Given information:
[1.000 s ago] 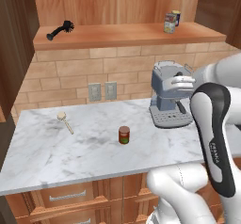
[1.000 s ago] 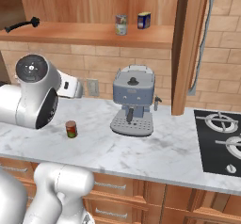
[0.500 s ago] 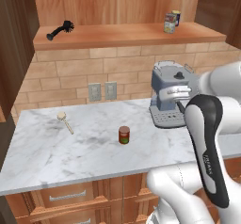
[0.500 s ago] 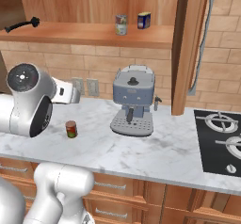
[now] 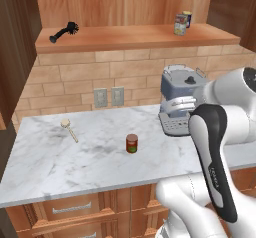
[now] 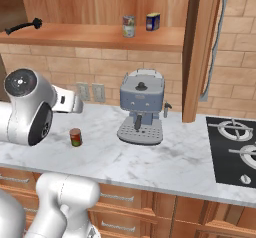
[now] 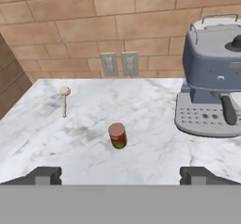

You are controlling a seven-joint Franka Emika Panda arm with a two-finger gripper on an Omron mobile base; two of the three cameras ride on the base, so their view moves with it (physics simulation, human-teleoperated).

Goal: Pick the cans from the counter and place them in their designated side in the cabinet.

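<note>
The end effector (image 7: 120, 175) is seen spread wide and empty, with its 2 dark fingertips (image 7: 43, 175) far apart in the hand view, raised above the near part of the bench (image 7: 94, 105). Nothing is held between them.

1 red can (image 5: 131, 143) with a green band is stood upright on the bench, alone near the middle, well apart from the end effector. In the hand view it is placed between the 2 fingertips but further off.

The silver can (image 5: 180, 25) with the yellow-and-red label is stood on the cabinet shelf (image 5: 125, 36) toward its right end, just beside a blue can (image 5: 187, 18) set slightly behind it.

A black brush (image 5: 64, 31) is laid at the left end of the shelf. A wooden spoon (image 5: 69, 129) is laid flat on the bench left of the red can, well apart from it. A blue-grey coffee machine (image 6: 141, 106) is stood on the bench to the right of the red can, against the brick wall. 2 outlets (image 7: 119, 63) are mounted on the wall behind. A stove (image 6: 235, 147) is seen at the far right in the right base view.
</note>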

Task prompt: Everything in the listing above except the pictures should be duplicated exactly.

Final answer:
[1.000 s ago] 
[1.000 s ago] 
[0.500 s ago] 
[0.500 s ago] 
[now] 
[now] 
[now] 

You are controlling a seven-joint Franka Emika Panda arm with a two-finger gripper on an Omron mobile base; two of the three cameras ride on the base, so their view moves with it (physics simulation, human-teleoperated).

Goal: Pick the cans from the counter and place them in their designated side in the cabinet.

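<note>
The end effector (image 7: 120, 175) is seen spread wide and empty, with its 2 dark fingertips (image 7: 43, 175) far apart in the hand view, raised above the near part of the bench (image 7: 94, 105). Nothing is held between them.

1 red can (image 5: 131, 143) with a green band is stood upright on the bench, alone near the middle, well apart from the end effector. In the hand view it is placed between the 2 fingertips but further off.

The silver can (image 5: 180, 25) with the yellow-and-red label is stood on the cabinet shelf (image 5: 125, 36) toward its right end, just beside a blue can (image 5: 187, 18) set slightly behind it.

A black brush (image 5: 64, 31) is laid at the left end of the shelf. A wooden spoon (image 5: 69, 129) is laid flat on the bench left of the red can, well apart from it. A blue-grey coffee machine (image 6: 141, 106) is stood on the bench to the right of the red can, against the brick wall. 2 outlets (image 7: 119, 63) are mounted on the wall behind. A stove (image 6: 235, 147) is seen at the far right in the right base view.
</note>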

This output is complete.